Economy and policy have been two words very much interrelated all along history just like they are today.  For some developing countries like Turkey for instance however, politics may be dominant over economy. Thus it would not be very accurate to study Turkish economy and its integration to global economies without analyzing the structure and functioning of politics in this country, first.

It is observed by Turkey’s western allies with concern that the country is almost preparing for a more authoritarian regime change certainly very unlikely to be a secular one. Opinion leaders comment that considering developments so far, some radical policy inconsistencies of the ruling party seem to be inconsistencies at first sight, but when examined more carefully it is seen that they may have actually been a set of planned steps to complement each other to accomplish the mission of a regime change, eventually. Based on some similar opinions, it is also observed what an important role economic policies, designed to create some artificial miracles and stimulate consumption have played so far in achieving successive electoral victories.

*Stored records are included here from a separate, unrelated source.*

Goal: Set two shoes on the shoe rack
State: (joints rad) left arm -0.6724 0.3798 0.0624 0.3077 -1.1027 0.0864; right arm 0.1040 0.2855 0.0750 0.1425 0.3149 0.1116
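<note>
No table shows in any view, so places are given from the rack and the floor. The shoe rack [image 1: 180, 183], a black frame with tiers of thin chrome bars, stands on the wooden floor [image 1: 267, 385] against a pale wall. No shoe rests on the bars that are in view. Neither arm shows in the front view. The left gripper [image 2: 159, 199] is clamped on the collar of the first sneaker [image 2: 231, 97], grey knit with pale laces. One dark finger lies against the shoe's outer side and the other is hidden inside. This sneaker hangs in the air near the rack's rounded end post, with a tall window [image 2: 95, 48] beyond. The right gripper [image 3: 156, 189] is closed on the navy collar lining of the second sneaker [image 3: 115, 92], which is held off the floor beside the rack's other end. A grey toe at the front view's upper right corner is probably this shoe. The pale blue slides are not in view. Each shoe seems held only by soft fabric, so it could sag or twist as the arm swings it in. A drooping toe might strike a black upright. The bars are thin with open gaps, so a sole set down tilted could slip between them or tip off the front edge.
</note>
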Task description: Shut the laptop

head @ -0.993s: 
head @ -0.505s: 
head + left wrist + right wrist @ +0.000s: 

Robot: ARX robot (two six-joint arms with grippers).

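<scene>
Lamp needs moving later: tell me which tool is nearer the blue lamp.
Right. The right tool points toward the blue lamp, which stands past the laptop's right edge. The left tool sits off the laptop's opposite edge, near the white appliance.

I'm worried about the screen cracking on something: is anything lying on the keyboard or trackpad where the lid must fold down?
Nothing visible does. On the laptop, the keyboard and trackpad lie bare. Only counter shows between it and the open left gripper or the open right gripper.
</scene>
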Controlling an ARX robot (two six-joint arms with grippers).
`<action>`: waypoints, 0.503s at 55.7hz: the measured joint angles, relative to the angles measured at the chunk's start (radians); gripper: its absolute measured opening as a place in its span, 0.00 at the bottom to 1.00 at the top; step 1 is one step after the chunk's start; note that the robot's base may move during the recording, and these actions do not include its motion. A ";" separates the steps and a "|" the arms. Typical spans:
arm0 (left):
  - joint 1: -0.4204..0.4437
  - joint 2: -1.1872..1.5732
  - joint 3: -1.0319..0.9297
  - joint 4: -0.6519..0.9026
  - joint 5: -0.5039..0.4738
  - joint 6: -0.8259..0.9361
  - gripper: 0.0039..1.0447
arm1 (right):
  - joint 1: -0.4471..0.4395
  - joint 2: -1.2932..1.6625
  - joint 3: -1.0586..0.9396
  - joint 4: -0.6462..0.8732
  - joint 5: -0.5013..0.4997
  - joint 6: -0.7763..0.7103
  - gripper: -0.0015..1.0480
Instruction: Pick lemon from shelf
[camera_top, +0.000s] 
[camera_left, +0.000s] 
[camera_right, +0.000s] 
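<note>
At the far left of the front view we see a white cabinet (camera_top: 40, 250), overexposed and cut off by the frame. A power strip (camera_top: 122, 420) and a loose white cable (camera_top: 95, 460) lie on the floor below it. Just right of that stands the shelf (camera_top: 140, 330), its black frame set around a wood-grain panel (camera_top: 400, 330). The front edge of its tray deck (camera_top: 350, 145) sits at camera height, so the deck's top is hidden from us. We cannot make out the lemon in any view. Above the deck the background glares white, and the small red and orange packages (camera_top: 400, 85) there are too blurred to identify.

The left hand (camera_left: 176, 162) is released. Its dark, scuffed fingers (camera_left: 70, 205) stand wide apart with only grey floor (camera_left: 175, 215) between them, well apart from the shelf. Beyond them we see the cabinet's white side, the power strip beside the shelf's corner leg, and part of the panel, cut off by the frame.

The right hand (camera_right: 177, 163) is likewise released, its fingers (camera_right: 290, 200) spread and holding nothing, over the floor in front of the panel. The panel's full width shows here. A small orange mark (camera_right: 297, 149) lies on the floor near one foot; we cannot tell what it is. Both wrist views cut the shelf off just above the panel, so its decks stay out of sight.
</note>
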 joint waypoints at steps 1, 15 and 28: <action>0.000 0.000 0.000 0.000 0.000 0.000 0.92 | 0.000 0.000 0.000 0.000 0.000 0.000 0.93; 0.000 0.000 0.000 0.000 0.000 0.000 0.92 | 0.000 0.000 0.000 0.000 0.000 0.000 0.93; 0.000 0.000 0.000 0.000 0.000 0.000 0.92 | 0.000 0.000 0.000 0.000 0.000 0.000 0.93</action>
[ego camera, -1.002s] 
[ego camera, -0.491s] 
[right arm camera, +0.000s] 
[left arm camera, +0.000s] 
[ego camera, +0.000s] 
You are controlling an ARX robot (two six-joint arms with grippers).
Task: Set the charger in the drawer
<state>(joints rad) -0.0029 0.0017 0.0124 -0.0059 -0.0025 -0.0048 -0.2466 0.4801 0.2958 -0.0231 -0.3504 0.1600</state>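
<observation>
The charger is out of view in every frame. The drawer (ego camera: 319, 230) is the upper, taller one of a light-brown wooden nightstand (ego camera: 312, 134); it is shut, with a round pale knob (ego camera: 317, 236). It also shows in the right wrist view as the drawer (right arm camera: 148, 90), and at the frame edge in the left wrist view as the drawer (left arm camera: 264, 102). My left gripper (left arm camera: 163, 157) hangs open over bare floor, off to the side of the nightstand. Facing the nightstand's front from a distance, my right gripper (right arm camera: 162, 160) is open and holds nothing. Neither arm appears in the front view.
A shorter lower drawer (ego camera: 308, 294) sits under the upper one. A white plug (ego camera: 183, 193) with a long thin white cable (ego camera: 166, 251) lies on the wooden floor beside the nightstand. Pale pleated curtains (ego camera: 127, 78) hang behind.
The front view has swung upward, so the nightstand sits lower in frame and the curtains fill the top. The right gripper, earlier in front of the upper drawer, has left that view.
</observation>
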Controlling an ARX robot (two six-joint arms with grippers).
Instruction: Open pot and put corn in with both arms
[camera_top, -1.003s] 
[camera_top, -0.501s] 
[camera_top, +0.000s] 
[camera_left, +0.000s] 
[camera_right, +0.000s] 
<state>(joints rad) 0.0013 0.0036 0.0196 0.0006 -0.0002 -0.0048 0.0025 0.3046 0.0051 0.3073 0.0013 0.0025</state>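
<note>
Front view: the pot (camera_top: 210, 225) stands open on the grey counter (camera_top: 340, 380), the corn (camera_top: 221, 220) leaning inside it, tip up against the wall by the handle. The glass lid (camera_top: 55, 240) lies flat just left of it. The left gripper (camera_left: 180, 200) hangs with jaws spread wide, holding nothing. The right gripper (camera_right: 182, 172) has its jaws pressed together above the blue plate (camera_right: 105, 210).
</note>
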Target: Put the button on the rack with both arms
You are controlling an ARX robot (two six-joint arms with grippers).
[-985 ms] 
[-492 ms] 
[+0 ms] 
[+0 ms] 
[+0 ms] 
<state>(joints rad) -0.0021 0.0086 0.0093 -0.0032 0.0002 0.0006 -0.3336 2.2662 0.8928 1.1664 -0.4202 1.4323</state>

At the point where we stand today however, the bitter reality is that because economic performance and success was not based on strong and solid fundamentals at the very beginning, the only remedy the ruling party can now hold on to, seems to be a much more authoritarian regime in which people are denied to ask the authority to account for its practices – whether it be economic or political.

Opinion leaders comment that it is quite saddening actually that an administration with such a substantial support from an important majority of the public all along their ruling, have come to the point where their only choice is to  resort to this desperate remedy of trying to bring in an authoritarian regime to survive. Indeed, when we look into the presidential system introduced by the administration recently following the referendum – results of which have been subject to debate – it is not difficult at all to see that it is considered essential by the government to seal what has been achieved so far and facilitate and open the way for more radical transformations.

To recap, it may not be very surprising to see that Turkey will be going through some tough times both at home, as well abroad as far as its relations with its western allies are concerned, in the days to come.